In this report we try to identify the most harmful types of weather events across the United States between 1991 and 2011. We tried to determine if most of the damages/fatalities/injuries are caused only by few types of weather events. We found out that Floods and Hurricanes are most costly type of event meanwhile EXCESSIVE HEAT, FLASH FLOODS, and TORNADOS are most lethal types for the population. If identified correctly it will be helpful to investigate and invest in proper preparation for such events. If a weather event is inevitable, preventing (dealing with) the event consequences should be the priority.
Originally provided by National Weather Service the 1950-2011 raw data of natural disaster statistics can be downloaded from R Foundation Course servers.
myFile<-"repdata_data_StormData.csv.bz2"
if (!file.exists(myFile)) { download.file("https://d396qusza40orc.cloudfront.net/repdata%2Fdata%2FStormData.csv.bz2",destfile=myFile, method='cur') }
First we load the row data and check its dimensions (there are 902297 rows in the dataset)
storm_data<-read.csv(myFile, na.strings=c(""))
dim(storm_data)
## [1] 902297 37
Though some data was gathered since 1950, there was too much of missing data at that time. In order to get meaningful summaries we are going to consider only data since 1991.
storm_data$YEAR<-format(as.Date(storm_data$BGN_DATE,"%m/%d/%Y"),'%Y')
damage_data<-storm_data %>% filter (YEAR>1990)
dim(damage_data)
## [1] 740794 38
Next we will leave only events that cause damage, fatalities or injuries .

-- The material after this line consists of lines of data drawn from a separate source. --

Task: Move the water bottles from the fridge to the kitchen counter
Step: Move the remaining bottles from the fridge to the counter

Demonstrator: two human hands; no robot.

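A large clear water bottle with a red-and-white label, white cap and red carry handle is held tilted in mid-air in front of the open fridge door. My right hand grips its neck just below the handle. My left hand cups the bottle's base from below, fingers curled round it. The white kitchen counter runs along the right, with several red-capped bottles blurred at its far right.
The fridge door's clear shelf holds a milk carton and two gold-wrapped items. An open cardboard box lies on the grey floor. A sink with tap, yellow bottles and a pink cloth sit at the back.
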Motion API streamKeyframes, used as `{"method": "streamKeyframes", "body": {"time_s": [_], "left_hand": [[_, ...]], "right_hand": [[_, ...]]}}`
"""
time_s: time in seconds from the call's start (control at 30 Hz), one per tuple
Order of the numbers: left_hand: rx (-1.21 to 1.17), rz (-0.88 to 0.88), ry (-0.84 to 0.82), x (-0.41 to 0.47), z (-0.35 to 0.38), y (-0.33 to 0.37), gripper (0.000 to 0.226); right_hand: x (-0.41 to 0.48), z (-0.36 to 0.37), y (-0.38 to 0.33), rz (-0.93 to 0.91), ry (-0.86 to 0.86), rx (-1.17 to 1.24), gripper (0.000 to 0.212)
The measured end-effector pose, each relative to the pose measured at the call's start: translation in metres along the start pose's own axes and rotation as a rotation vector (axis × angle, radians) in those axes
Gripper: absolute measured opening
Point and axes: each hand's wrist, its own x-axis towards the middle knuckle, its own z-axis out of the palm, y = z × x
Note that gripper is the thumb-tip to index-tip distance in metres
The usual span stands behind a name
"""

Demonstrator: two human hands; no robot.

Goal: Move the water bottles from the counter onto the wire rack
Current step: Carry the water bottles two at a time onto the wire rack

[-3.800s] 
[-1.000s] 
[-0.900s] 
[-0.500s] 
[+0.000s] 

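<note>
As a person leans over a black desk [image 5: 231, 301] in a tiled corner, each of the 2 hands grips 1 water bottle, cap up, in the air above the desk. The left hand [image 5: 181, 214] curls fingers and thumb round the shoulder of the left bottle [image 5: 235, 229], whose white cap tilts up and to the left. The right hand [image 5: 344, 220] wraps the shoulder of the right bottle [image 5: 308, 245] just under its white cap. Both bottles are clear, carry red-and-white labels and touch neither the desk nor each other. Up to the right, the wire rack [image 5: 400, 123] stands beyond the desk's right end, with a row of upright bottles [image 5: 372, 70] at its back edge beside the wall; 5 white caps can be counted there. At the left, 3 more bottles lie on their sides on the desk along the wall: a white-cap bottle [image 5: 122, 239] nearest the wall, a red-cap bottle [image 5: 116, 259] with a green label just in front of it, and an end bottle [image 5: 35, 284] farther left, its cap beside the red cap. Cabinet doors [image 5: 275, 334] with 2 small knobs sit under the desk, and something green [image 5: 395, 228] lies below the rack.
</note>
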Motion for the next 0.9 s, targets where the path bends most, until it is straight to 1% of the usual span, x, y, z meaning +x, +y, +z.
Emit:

damage_data <- damage_data %>%
filter (!is.na(CROPDMGEXP) | !is.na(PROPDMGEXP) | FATALITIES>0 | INJURIES>0 )
dim(damage_data)
## [1] 414696 38
As naming of the events in the row data often is not consistent we will rename some of the most common events names according to a table 2.1.1 of permitted events in National Weather Service Instruction.
damage_data[damage_data$EVTYPE %like% "HURRICANE","EVTYPE"]<-"HURRICANE"
damage_data[damage_data$EVTYPE %like% "HAIL","EVTYPE"]<-"HAIL"
damage_data[damage_data$EVTYPE %like% "THUNDERSTORMS WIND","EVTYPE"]<-"THUNDERSTORM WIND"
damage_data[damage_data$EVTYPE %like% "TSTM WIND","EVTYPE"]<-"THUNDERSTORM WIND"
damage_data[damage_data$EVTYPE %like% "RIP CURRENT","EVTYPE"]<-"RIP CURRENT"
damage_data[damage_data$EVTYPE %like% "COLD","EVTYPE"]<-"EXTREME COLD"
damage_data[damage_data$EVTYPE %like% "FLASH","EVTYPE"]<-"FLASH"
damage_data[damage_data$EVTYPE %like% "FLOOD","EVTYPE"]<-"FLOOD"
damage_data[damage_data$EVTYPE =="HEAT","EVTYPE"]<-"EXCESSIVE HEAT"
damage_data[damage_data$EVTYPE %like% "SURGE","EVTYPE"]<-"STORM SURGE"
As we are going to analyze the cost of damage for natural disasters, we’ll have to translate the stored measurement values in CROPDMGEXP and PROPDMGEXP variables (“K” for thousands, “M” for millions, “B” for billions) to numeric values, that can be summarized. New columns: PROPDMGSCALE and CROPDMGSCALE will be added.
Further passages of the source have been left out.